Ihre große Mehrheit, besonders die Jungen, stimmt nach wie der Mahnung unseres Nationaldichters Goethe zu: Nationalismus ist die unterste Stufe der Kultur. Krah verkennt, dass die Majorität der Muslime konservativ und liberal ist. Sie werden sich auch weiter dagegen wehren, dass die ethnische Herkunft das entscheidende Kriterium eines Menschenbildes wird. Sie graust der Gedanke, dass Straftäter und Kriminelle zu Repräsentanten bestimmter Kulturen, Religionen oder Ethnien erklärt werden.

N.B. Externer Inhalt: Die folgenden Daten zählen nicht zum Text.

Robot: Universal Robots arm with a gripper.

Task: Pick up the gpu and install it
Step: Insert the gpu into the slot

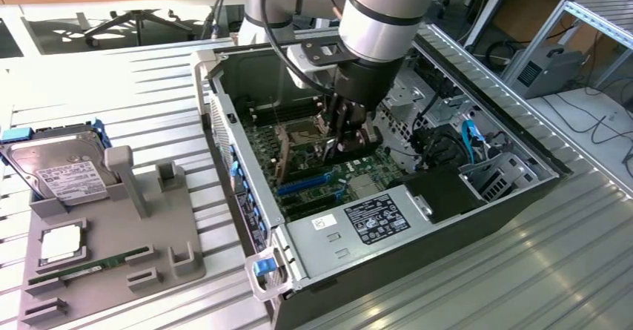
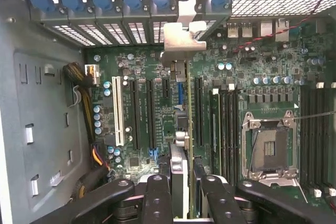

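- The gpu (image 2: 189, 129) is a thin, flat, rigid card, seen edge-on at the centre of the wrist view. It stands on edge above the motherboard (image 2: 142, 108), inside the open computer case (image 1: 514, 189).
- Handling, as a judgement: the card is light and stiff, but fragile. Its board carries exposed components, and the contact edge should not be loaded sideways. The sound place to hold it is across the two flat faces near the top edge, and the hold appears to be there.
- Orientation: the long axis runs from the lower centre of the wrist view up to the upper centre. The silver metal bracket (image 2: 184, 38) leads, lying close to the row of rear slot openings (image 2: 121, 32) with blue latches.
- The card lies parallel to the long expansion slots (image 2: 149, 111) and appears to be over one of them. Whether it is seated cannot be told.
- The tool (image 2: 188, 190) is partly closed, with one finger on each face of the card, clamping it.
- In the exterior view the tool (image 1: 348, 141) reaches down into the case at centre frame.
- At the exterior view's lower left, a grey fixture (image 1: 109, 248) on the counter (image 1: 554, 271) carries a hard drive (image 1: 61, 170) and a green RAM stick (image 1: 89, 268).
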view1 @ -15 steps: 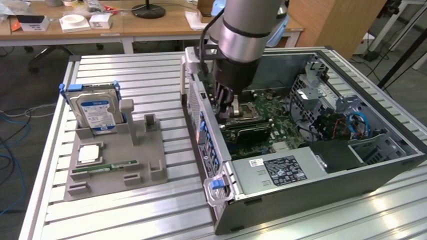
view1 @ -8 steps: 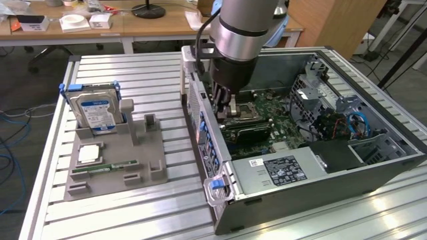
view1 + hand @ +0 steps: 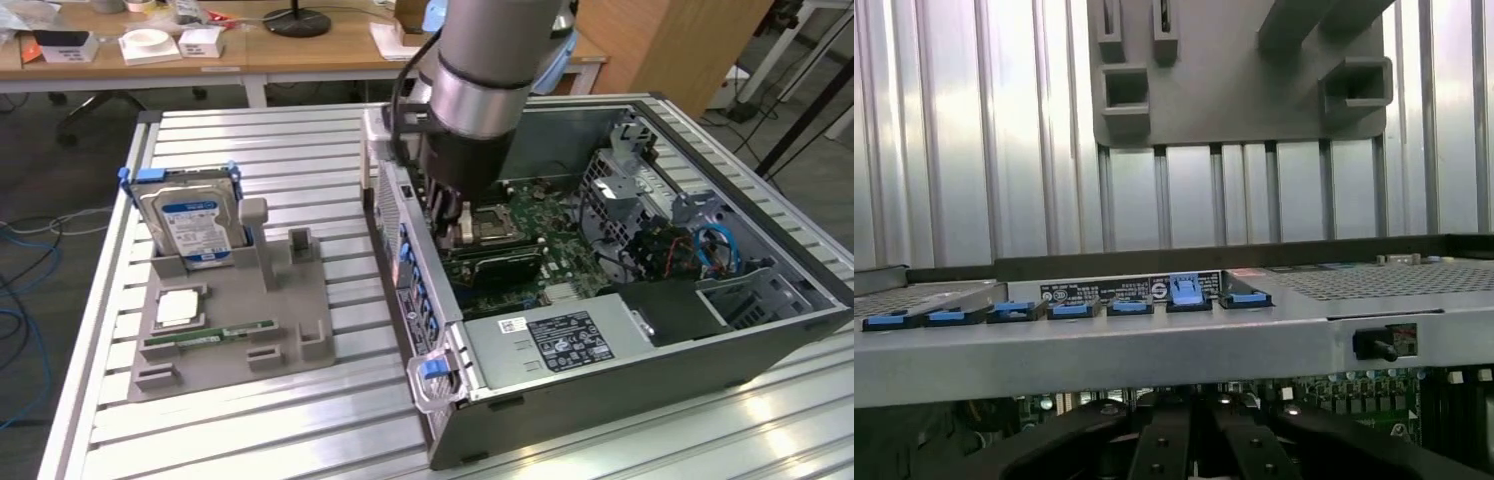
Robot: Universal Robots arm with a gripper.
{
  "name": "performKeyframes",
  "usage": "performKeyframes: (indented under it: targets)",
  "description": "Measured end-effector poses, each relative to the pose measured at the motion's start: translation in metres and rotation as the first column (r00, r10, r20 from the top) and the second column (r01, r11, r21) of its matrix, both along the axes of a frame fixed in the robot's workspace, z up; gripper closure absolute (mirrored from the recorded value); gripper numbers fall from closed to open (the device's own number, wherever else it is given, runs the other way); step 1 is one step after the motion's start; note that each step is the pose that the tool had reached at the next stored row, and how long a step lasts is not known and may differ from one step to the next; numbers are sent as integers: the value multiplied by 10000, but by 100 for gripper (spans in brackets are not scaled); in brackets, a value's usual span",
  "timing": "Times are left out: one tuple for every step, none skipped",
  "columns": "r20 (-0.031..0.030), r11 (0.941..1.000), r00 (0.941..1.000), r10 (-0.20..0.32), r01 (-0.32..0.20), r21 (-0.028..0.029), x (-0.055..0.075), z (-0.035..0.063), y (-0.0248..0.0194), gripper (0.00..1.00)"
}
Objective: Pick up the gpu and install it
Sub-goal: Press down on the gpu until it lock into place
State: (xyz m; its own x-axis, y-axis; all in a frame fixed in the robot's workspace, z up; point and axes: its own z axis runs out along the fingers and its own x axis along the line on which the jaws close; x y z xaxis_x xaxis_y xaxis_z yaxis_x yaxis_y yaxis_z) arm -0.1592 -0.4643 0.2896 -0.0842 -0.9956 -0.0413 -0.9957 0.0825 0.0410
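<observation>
Black end effector low over the motherboard, grip state unreadable; hard drive upright in gray holder.

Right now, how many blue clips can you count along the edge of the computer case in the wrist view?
7, in one row along the case's edge: six lie flat, running from to, and one stands raised near the row's end. More may be hidden beyond the frame.
</observation>
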Motion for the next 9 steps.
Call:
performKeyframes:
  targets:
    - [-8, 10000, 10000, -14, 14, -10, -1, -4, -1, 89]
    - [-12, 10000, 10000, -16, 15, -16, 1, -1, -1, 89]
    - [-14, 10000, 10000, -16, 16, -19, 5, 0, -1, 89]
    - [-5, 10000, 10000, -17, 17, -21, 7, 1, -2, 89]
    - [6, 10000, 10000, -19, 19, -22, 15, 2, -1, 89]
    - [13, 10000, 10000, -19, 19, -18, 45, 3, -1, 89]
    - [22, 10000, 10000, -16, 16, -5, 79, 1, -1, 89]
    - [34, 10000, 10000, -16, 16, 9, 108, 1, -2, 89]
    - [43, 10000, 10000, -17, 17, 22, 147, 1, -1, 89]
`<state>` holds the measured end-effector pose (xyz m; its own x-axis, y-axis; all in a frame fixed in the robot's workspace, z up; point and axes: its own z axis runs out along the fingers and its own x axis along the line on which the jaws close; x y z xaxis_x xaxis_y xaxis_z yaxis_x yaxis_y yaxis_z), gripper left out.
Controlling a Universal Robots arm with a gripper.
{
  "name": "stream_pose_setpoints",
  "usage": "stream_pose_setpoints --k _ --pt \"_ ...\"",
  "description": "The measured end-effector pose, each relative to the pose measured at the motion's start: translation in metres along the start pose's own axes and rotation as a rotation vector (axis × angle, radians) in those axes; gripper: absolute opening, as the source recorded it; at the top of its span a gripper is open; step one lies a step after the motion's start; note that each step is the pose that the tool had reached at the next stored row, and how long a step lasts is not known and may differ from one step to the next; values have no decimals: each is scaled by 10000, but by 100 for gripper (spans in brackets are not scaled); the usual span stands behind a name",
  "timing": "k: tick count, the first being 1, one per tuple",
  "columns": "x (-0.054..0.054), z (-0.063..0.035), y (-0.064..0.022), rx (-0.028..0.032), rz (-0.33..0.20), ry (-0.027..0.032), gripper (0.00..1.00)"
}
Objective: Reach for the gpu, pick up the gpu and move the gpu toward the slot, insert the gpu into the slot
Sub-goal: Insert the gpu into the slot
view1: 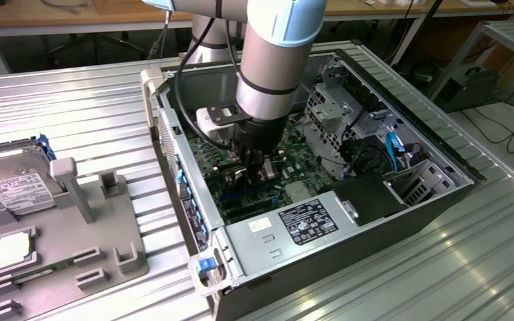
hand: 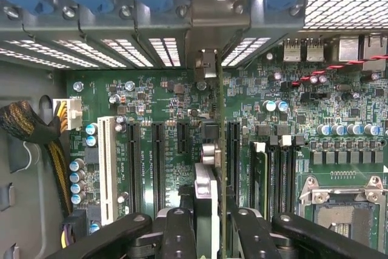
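Black-fingered gripper (hand: 212, 225) clamped on thin dark gpu card (hand: 209, 180) with silver bracket, edge-on above green motherboard (hand: 151, 95), black-and-white power-supply sticker (view1: 304, 223), writing too small to read.

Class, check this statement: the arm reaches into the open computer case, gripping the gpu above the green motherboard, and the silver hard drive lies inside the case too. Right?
One error. In the exterior view, the hard drive lies outside the case, on the grey fixture. The rest stands: the gripper grips the gpu above the motherboard.
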<state>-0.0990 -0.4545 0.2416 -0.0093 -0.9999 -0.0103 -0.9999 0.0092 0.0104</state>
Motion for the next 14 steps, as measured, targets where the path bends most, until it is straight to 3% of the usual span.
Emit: stream_pose_setpoints --k 14 --pt "-3 0 10 20 2 -1 28"
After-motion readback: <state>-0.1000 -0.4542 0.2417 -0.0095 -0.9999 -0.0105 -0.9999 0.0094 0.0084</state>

Die Identität eines Menschen ergibt sich aus seiner Sprache, nicht aus seiner biologischen Herkunft. Der Islam ist keine Kultur, wie man bereits an dem Fakt erkennt, dass deutsche und europäische Muslime schon länger wie die angebliche Alternative für Deutschland existieren.

Es ist gut, dass Krah zu differenzieren beginnt – immerhin. Nur: Die AfD wird – egal, ob die Positionen des Politikers Zustimmung finden oder nicht – wahrscheinlich fortgesetzt darauf setzen, alle Verhaltungen einer ethnisch definierten Gruppe grundsätzlich dem Islam zuzurechnen. Nur so kann, ist zu befürchten, das Feindbild weiter zur Einheit der Partei und ihren Wahlerfolgen beitragen.